Leaving the pictures aside, repeat every line below exactly.

::: MATERIAL PROVIDED

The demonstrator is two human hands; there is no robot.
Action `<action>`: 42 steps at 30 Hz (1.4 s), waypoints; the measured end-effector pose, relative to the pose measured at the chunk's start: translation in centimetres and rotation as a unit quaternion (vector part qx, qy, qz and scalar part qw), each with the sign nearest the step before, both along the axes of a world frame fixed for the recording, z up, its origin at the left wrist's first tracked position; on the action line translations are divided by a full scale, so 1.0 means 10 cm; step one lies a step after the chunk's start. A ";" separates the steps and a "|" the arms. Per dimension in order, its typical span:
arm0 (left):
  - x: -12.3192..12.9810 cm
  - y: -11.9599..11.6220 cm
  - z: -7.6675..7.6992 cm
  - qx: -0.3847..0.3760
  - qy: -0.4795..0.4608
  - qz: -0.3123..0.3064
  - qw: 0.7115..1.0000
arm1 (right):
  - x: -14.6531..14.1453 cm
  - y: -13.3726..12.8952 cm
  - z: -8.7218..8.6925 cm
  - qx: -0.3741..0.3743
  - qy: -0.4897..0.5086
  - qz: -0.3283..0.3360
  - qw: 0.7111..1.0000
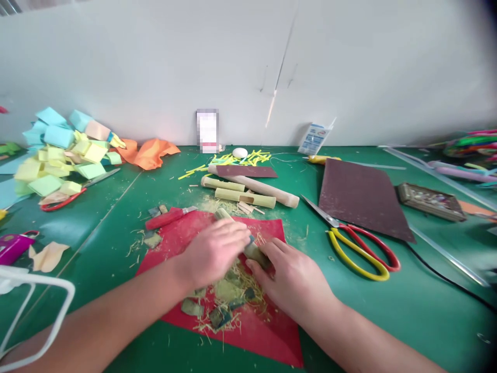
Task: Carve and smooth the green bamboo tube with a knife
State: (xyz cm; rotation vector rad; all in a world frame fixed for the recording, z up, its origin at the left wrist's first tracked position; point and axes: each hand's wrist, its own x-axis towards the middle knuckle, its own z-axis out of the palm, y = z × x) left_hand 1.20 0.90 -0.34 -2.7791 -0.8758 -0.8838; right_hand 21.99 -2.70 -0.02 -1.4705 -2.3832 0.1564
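Observation:
A short bamboo tube [257, 254] lies slantwise over a red sheet [272, 334]. At its near end my right hand [293, 272] is closed round it. My left hand [217, 248], slightly blurred, is wrapped over the tube's middle. A bluish-grey edge shows at its fingertips, apparently sandpaper. Under my hands are thin shavings [252, 305] and several worn sandpaper scraps [192, 307]. Just beyond lie two cut bamboo tubes [233, 195] and a longer pale bamboo stick [267, 191]. A red-handled knife [166, 218] rests on the sheet's far left corner.
Large scissors [361, 248] with red and yellow handles lie right, beside a dark brown sandpaper sheet [357, 199] and an ornate box [430, 201]. Folded papers [58, 155] are heaped at left near smaller scissors [66, 199]. A white frame [66, 305] stands front left; a wall closes the back.

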 end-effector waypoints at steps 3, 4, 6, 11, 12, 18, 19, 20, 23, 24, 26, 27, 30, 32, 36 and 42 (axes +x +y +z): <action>0.00 0.01 0.00 0.015 -0.011 0.054 0.998 | 0.00 0.01 0.00 0.009 0.002 -0.004 1.000; 0.01 0.01 0.00 0.020 -0.014 0.066 0.998 | 0.00 0.01 0.00 0.014 0.003 -0.004 1.000; 0.04 -0.02 0.00 0.016 -0.005 0.026 1.000 | 0.00 0.02 -0.01 0.022 0.009 -0.001 1.000; 0.03 -0.02 0.01 0.001 0.018 0.043 0.999 | 0.00 0.03 0.00 0.034 0.014 0.011 0.999; 0.02 -0.02 0.01 0.009 0.014 0.064 0.998 | 0.01 0.03 0.00 0.035 0.012 0.013 0.999; 0.01 -0.08 0.04 -0.006 0.038 0.012 0.999 | 0.04 0.04 0.00 0.052 0.010 0.026 0.998; -0.02 -0.04 0.04 -0.003 0.038 0.036 0.999 | 0.05 0.04 0.01 0.049 0.006 0.024 0.998; -0.06 0.01 0.04 0.000 0.037 0.064 0.997 | 0.05 0.04 0.02 0.047 0.002 0.023 0.999; -0.21 0.20 0.03 0.004 0.035 0.114 0.993 | 0.09 0.03 0.04 0.038 -0.003 0.030 0.999; -0.24 0.25 0.02 0.002 0.035 0.114 0.993 | 0.10 0.03 0.05 0.033 -0.001 0.034 0.999; -0.24 0.28 0.02 -0.003 0.029 0.112 0.993 | 0.12 0.03 0.05 0.023 0.007 0.040 0.999; -0.22 0.27 0.02 -0.005 0.023 0.113 0.993 | 0.13 0.03 0.04 0.016 0.013 0.045 0.999; -0.07 0.12 0.03 -0.014 0.013 0.080 0.997 | 0.13 0.03 0.02 -0.002 0.036 0.059 0.998; 0.03 0.01 0.04 -0.028 0.017 0.031 0.999 | 0.12 0.02 0.01 0.000 0.042 0.059 0.997; 0.02 0.00 0.04 -0.035 0.026 0.021 0.999 | 0.10 0.00 0.02 0.021 0.021 0.037 0.999; 0.00 0.02 0.04 -0.025 0.009 0.039 0.999 | 0.08 0.02 0.02 0.025 0.007 0.030 0.999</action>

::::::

== OUTPUT FOR THIS TASK ==
The demonstrator is two human hands; there is no robot.
Action `<action>`: 42 steps at 30 Hz (1.4 s), waypoints; the measured end-effector pose, relative to the pose measured at the chunk's start: translation in centimetres and rotation as a unit quaternion (vector part qx, qy, qz and scalar part qw), each with the sign nearest the step before, both along the axes of a world frame fixed for the recording, z up, its origin at the left wrist's first tracked position; on the action line translations are divided by a full scale, so 1.0 means 10 cm; step one lies a step after the chunk's start. A ";" separates the steps and a "|" the arms. Per dimension in order, its typical span:
arm0 (left):
  - x: -12.3192..12.9810 cm
  - y: -11.9599..11.6220 cm
  - z: -7.6675..7.6992 cm
  - qx: -0.3847..0.3760
  - qy: -0.4795..0.4608
  - qz: -0.3123..0.3064
  - qw: 0.7115..1.0000
arm1 (right):
  - x: -14.6531..14.1453 cm
  - y: -13.3726..12.8952 cm
  - z: -8.7218..8.6925 cm
  - qx: -0.3741..0.3743
  - qy: -0.4897..0.5086
  - qz: -0.3283..0.3360
  - qw: 0.7111..1.0000
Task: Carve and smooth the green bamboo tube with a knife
State: (xyz cm; rotation vector rad; all in a world frame fixed for the recording, z up, its origin at the left wrist's first tracked position; point and axes: each hand's wrist, its own x-axis towards the middle knuckle, its own z-axis out of the palm, y = z × x) left_hand 1.20 0.90 -0.34 -2.7791 -0.8758 -0.8838; right_hand 21.99 -2.70 -0.02 -1.4705 -2.3832 0.1564
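Observation:
A short bamboo tube [257, 254] lies slantwise over a red sheet [272, 334]. At its near end my right hand [293, 272] is closed round it. My left hand [217, 248], slightly blurred, is wrapped over the tube's middle. A bluish-grey edge shows at its fingertips, apparently sandpaper. Under my hands are thin shavings [252, 305] and several worn sandpaper scraps [192, 307]. Just beyond lie two cut bamboo tubes [233, 195] and a longer pale bamboo stick [267, 191]. A red-handled knife [166, 218] rests on the sheet's far left corner.
Large scissors [361, 248] with red and yellow handles lie right, beside a dark brown sandpaper sheet [357, 199] and an ornate box [430, 201]. Folded papers [58, 155] are heaped at left near smaller scissors [66, 199]. A white frame [66, 305] stands front left; a wall closes the back.
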
 end-effector waypoints at steps 3, 4, 6, 11, 12, 18, 19, 20, 23, 24, 26, 27, 30, 32, 36 and 42 (axes +x +y +z): <action>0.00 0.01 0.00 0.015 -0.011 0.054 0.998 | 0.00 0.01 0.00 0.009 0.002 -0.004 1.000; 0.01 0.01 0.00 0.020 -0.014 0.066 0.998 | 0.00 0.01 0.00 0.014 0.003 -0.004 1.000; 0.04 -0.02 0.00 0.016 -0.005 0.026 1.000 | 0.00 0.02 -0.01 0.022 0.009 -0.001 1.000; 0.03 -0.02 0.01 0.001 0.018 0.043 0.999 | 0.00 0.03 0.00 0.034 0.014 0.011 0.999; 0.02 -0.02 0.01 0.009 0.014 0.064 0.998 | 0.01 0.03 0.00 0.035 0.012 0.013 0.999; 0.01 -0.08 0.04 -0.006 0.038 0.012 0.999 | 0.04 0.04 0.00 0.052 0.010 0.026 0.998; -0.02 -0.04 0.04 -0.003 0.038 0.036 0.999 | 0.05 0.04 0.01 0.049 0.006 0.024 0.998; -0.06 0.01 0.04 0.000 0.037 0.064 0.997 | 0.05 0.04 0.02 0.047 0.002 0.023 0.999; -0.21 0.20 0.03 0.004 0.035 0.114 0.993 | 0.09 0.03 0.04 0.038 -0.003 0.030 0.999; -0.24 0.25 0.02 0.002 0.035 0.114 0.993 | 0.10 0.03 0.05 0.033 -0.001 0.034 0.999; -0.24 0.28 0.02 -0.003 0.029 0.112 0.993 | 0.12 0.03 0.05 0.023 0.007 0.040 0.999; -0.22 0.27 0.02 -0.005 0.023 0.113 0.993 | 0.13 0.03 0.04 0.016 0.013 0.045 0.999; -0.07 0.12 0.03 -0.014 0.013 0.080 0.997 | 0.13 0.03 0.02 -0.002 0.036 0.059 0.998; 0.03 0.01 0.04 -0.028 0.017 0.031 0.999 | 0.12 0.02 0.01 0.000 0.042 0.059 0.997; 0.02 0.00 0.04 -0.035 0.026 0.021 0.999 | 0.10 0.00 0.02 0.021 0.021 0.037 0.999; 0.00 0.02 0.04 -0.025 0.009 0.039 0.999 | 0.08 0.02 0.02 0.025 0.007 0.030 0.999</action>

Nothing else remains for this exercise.